From Western Colorado is pleased to welcome words from West Virginia writer and therapist, Scott Thompson. After a visit to C0lorado’s Spring Creek Herd Management Area, Thompson waxes philosophic and a wee bit scientific about mustangs, climate change, and the consequences of managing the wild. This story was originally published in Jim Stiles’ Canyon Country Zephyr out of Moab, Utah (“All the news that causes fits”). Thanks, Scott!
Silence Has A lot of Mojo: Wild Horses and Brains Gone Bad
By Scott Thompson
“It not only takes a long time of watching the animal before you can say what it is doing; it takes a long time to learn how to watch. This point is raised, deferentially but repeatedly, in encounters with Eskimos.” – Barry Lopez, Arctic Dreams
On a cobalt blue morning back in July Gail and I piled into my buddy Amy Marsh’s 2001 Suzuki Vitara 4-wheel drive, named Green Tara. She drove us west from Montrose, Colorado, over the Dallas Divide, west from the Uncompahgre Plateau, into the sunblasted Colorado semi-desert; land of saltbush and saline scrub. Green Tara rattled along the washboard road across Disappointment Valley, into the Spring Creek Basin Wild Horse Herd Management Area (HMA).
She parked along a low ridge that looked out on a broad auburn valley flanked on the left by the curving wall of a mesa that was coated with smooth grass. The cool blue ridge of the San Juan Mountains swerved down the horizon, capped by a line of tiny, cotton-ball clouds. Silence has a lot of mojo. Standing there, I felt the bone-deep fit of a mis-aligned animal that has finally returned to its evolutionary niche. There the tension from the ceaseless, discordant hum of a society alienated from wildness was gone: the faint whine of air conditioning, the whir of appliances and small-scale machinery, the background music, the chiming and buzzing of cell phones, the endless human chatter, live or on television, the manic clicking of hard drives, the distant hiss of tractor-trailer brakes, the circular swirling of toilet water.
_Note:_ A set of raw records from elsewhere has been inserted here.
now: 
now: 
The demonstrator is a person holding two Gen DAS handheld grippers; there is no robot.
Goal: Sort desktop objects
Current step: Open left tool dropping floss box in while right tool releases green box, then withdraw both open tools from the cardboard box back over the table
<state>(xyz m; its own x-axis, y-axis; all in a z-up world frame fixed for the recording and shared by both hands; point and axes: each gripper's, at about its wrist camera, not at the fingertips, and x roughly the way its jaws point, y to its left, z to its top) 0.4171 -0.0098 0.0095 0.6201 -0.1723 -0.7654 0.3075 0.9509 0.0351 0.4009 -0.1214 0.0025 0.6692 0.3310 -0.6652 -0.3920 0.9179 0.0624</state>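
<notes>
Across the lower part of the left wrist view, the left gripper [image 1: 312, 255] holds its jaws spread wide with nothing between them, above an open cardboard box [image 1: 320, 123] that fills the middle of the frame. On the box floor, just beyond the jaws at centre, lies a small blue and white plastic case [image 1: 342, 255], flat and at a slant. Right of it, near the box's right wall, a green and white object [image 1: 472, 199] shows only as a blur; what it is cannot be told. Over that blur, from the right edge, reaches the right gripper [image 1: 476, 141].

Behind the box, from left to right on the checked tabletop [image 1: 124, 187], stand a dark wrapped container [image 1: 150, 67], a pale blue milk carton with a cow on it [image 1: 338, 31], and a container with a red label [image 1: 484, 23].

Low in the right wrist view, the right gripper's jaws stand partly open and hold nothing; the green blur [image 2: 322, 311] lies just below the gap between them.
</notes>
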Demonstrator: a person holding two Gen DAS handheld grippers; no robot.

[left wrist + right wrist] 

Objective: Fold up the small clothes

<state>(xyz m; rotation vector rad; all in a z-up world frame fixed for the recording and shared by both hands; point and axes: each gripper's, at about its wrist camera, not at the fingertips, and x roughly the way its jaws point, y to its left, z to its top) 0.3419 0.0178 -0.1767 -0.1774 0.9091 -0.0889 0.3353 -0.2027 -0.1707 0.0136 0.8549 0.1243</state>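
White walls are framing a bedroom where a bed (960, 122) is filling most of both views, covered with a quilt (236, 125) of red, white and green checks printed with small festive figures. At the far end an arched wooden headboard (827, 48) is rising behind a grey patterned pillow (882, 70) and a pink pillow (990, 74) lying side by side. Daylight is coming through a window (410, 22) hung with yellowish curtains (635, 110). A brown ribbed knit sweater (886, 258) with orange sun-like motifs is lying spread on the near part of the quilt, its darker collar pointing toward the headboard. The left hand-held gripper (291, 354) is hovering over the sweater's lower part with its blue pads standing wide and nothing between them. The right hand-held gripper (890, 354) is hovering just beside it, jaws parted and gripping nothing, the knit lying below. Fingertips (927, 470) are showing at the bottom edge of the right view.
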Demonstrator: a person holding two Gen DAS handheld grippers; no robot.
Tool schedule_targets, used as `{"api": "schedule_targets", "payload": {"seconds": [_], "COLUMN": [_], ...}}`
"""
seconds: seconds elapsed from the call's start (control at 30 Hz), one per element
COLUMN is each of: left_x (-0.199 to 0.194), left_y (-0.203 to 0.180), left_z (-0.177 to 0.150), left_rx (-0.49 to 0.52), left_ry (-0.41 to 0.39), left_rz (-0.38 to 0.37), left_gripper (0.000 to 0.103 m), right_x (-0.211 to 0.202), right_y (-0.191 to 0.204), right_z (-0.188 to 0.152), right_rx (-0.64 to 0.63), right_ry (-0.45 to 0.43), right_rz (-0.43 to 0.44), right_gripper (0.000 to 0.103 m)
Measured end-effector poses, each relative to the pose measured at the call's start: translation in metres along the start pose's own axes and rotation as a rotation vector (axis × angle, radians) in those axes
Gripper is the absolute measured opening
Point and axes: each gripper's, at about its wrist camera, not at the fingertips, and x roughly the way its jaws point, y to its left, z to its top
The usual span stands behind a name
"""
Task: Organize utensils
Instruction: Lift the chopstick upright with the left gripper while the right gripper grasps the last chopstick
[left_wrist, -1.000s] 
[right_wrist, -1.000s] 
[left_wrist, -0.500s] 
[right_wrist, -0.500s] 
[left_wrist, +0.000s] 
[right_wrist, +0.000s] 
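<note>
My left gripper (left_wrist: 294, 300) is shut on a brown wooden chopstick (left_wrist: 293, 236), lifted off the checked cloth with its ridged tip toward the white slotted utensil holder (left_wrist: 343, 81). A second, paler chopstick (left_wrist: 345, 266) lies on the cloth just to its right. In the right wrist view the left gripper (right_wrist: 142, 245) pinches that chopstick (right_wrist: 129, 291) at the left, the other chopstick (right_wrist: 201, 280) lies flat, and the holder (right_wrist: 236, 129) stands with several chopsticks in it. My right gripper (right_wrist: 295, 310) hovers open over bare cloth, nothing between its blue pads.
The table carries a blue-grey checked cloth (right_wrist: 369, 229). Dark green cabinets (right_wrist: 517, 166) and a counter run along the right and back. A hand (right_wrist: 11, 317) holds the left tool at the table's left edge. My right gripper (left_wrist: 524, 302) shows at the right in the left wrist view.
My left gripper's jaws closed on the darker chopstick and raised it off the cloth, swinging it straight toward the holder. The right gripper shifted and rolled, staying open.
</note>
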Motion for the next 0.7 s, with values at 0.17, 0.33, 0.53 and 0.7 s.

Intent on finding wild horses, Amy drove deeper into the HMA, toward the juniper uplands; nearing the McKenna Peak Wilderness Study Area. I was content with the high voltage solitude we’d already found, regardless of whether we encountered any horses. Gail was simply enjoying Amy’s company in her usual open-hearted way. She abruptly parked Green Tara on a precocious high spot and we fanned out, walking in the direction of the road.
Amy and I have been friends for nearly twenty-five years. She is blessed with a no-bullshit internal ethical compass and ready laughter. She seems incapable of the dreary compromises in principle typical of the so-called pragmatists who hold positions of influence almost everywhere you go. That’s probably because she’s never shown any interest in diving into our culture’s supersized financial hog trough.
Several years ago she left her work as a drug and alcohol counselor to enter a master’s program at Regis University in Denver. She’s writing her master’s thesis on wild horse herd management in the American West. It’s a thorny subject, and just right for her: her passion for being with the horses and seeing through the horseshit is total.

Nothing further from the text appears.